Work required – Repeat every entry in full. Match each line exactly.

Record excerpts –

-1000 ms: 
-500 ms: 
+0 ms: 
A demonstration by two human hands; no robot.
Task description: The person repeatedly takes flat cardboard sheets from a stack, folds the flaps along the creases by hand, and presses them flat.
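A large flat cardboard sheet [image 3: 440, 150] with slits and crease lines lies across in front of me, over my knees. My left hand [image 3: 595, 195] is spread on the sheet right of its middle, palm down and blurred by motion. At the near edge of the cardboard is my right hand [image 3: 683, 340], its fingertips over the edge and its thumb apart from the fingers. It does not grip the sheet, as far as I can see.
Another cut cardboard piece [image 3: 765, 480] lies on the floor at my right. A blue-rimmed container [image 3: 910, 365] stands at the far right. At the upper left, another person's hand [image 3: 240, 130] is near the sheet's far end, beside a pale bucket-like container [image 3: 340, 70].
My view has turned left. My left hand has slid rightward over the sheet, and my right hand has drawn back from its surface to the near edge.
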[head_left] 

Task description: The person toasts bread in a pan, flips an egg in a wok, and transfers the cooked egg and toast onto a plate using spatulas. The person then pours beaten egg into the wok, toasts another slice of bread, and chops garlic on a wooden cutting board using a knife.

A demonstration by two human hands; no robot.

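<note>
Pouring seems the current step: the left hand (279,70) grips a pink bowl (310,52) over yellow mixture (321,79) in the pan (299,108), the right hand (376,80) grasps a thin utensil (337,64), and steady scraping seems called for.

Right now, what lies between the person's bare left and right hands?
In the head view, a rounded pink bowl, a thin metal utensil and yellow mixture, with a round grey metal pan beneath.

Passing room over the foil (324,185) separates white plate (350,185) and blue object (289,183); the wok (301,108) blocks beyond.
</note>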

Worked solution –
-1000 ms: 
-500 ms: 
+0 ms: 
A demonstration by two human hands; no robot.
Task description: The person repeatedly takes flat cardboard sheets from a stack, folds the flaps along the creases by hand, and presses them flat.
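A large flat cardboard sheet [image 3: 440, 150] with slits and crease lines lies across in front of me, over my knees. My left hand [image 3: 595, 195] is spread on the sheet right of its middle, palm down and blurred by motion. At the near edge of the cardboard is my right hand [image 3: 683, 340], its fingertips over the edge and its thumb apart from the fingers. It does not grip the sheet, as far as I can see.
Another cut cardboard piece [image 3: 765, 480] lies on the floor at my right. A blue-rimmed container [image 3: 910, 365] stands at the far right. At the upper left, another person's hand [image 3: 240, 130] is near the sheet's far end, beside a pale bucket-like container [image 3: 340, 70].
My view has turned left. My left hand has slid rightward over the sheet, and my right hand has drawn back from its surface to the near edge.
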[head_left] 

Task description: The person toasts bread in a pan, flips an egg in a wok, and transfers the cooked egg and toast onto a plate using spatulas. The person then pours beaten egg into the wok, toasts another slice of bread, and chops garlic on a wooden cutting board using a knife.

A demonstration by two human hands; no robot.

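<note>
Pouring seems the current step: the left hand (279,70) grips a pink bowl (310,52) over yellow mixture (321,79) in the pan (299,108), the right hand (376,80) grasps a thin utensil (337,64), and steady scraping seems called for.

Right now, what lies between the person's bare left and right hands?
In the head view, a rounded pink bowl, a thin metal utensil and yellow mixture, with a round grey metal pan beneath.

Passing room over the foil (324,185) separates white plate (350,185) and blue object (289,183); the wok (301,108) blocks beyond.
</note>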

No additional lines are needed for this answer.